Manage your business metrics with Haystack, Elasticsearch and Kibana

  • Jan
    02

A good practice in projects you're undertaking is to bring in business metrics to ensure that the actions being carried out are giving the expected results, the idea of this article is to tell you about my experience using open source tools that make this job easier.

 

Haystack is a search tool for Django, the way it works is that a SearchIndex is created to determine which fields of the model can be indexed and which fields can be filtered, it supports multiple backends such as Solr, Whoosh, Xapian or Elasticsearch. We chose Elasticsearch because it integrates with Kibana, a tool we use to provide business intelligence.

A SearchIndex may look like:


import datetime
from haystack import indexes
from myapp.models import Note

class NoteIndex(indexes.SearchIndex, indexes.Indexable):
text = indexes.CharField(document=True, use_template=True)
author = indexes.CharField(model_attr='user')
pub_date = indexes.DateTimeField(model_attr='pub_date')

def get_model(self):
return Note

def index_queryset(self, using=None):
"""Used when the entire index for model is updated."""
return self.get_model().objects.filter(pub_date__lte=datetime.datetime.now())

 

In this example we can filter by author, pub_date or search for text using the text field, the text field is mandatory and is defined in a template file, placed for example in a directory search/indexes/myapp/note_text.txt with the following content:

 


{{ object.title }}
{{ object.user.get_full_name }}
{{ object.body }}

 

For business metrics  this field is not particularly helpful because we are interested in using Haystack as a tool to index the django models in Elasticsearch so we can have a copy of the database in an environment prepared for the stress of constants queries and that doesn't affect the performance of our production database.

 

At this point we can already get some useful information, for example, we can find the number of daily records using a histogram graph on Kibana using the query django_ct=auth.users query grouping the information per day.

 

Measuring data that are not in our Django Models

In case we need to measure information not reflected in our database Elasticsearch can be used directly, for example if we want to measure the number of times that a user presses a button, then we  have to create an index with the action information and copy down a wrapper I use to send this information to Elasticsearch using the Haystack settings.

 


from django.conf import settings
from django.core.exceptions import ImproperlyConfigured

from elasticsearch import Elasticsearch

from datetime import datetime

class BusinessMetric(object):
def __init__(self, doc_type):
self.doc_type = doc_type
try:
hc = settings.HAYSTACK_CONNECTIONS
except:
raise ImproperlyConfigured("You must specify a 'HAYSTACK_CONNECTIONS' in your settings'.")

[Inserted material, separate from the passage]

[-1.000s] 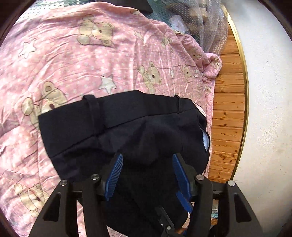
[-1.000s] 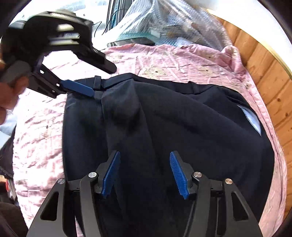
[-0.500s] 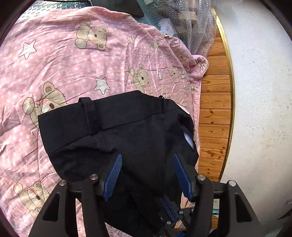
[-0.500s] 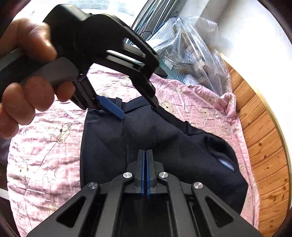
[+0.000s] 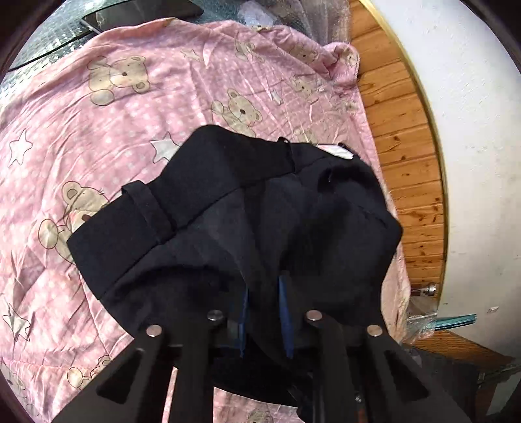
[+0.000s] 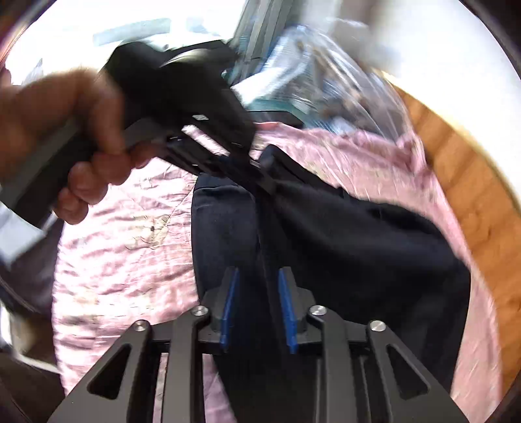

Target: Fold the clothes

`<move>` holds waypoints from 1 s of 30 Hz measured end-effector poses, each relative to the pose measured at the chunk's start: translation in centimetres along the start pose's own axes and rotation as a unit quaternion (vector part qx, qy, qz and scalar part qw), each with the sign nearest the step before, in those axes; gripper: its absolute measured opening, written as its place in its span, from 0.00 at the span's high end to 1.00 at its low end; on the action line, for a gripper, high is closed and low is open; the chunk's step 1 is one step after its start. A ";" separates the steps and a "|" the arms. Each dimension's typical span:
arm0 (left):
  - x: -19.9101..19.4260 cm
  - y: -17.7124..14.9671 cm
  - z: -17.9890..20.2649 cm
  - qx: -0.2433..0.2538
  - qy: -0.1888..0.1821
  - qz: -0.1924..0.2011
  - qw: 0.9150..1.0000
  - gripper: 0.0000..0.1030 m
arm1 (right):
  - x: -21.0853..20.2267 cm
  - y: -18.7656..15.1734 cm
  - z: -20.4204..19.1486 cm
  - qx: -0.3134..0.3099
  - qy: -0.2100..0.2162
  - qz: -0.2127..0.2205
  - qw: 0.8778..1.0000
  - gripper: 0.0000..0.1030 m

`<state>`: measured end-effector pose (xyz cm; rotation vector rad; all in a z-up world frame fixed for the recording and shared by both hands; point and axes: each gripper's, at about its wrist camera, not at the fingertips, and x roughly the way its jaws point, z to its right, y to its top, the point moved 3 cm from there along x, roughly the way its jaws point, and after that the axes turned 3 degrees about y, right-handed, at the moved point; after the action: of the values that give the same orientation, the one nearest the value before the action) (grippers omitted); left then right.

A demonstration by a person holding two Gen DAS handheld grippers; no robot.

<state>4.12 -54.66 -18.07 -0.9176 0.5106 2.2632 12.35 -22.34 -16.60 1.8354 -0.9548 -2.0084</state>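
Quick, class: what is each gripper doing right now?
Left gripper: shut on the dark trousers.
Right gripper: jaws narrowly apart around trouser fabric; grip cannot be told.

Matt dark cloth trousers (image 5: pixel 260 221) on a soft pink quilted blanket (image 5: pixel 97 136) — glossy wood panelling (image 5: pixel 403 156) beside.

one dark garment (image 5: pixel 260 208) lies on one pink bear-print quilt (image 5: pixel 97 130). two grippers: left gripper (image 5: pixel 263 320), right gripper (image 6: pixel 259 307). one hand (image 6: pixel 65 130) in view. at least five bears printed on the quilt.

Pink bear-print quilt (image 5: pixel 182 97) — wood-panelled strip (image 5: pixel 403 156), white plaster wall (image 5: pixel 472 130), bright window daylight (image 6: pixel 97 29).
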 end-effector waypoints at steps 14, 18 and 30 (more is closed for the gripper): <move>-1.3 -0.6 -3.1 -0.061 -0.071 0.005 0.996 0.56 | -28.7 -43.0 19.0 0.778 -0.151 0.171 0.585 0.46; 1.4 -0.1 -2.3 -0.060 -0.025 -0.032 0.997 0.51 | -30.8 -49.6 21.9 0.825 -0.191 0.200 0.494 0.44; -3.2 0.9 2.4 0.074 -0.115 0.023 0.990 0.99 | -40.3 -45.9 21.5 0.748 -0.284 0.255 0.542 1.00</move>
<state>4.16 -55.29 -14.02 -0.5681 0.5920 2.2996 9.50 42.31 -13.39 0.6358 -3.5725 -1.1026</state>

# TODO: manage multiples haystack connections
for connection in hc:
connection_alias = connection
connection_options = hc[connection]
break

if not 'URL' in connection_options:
raise ImproperlyConfigured("You must specify a 'URL' in your settings for connection '%s'." % connection_alias)

self.conn = Elasticsearch(connection_options['URL'], **connection_options.get('KWARGS', {}))

def push(self, body):
body['created'] = datetime.now()
self.conn.index(index="business_metric", doc_type=self.doc_type, body=body)

def search(self, body):
return self.conn.search(index="business_metric", body=body)

 

So to create this metric, at the view executed when the user presses the button we would place

 


metric = BusinessMetric(‘appname_metric’)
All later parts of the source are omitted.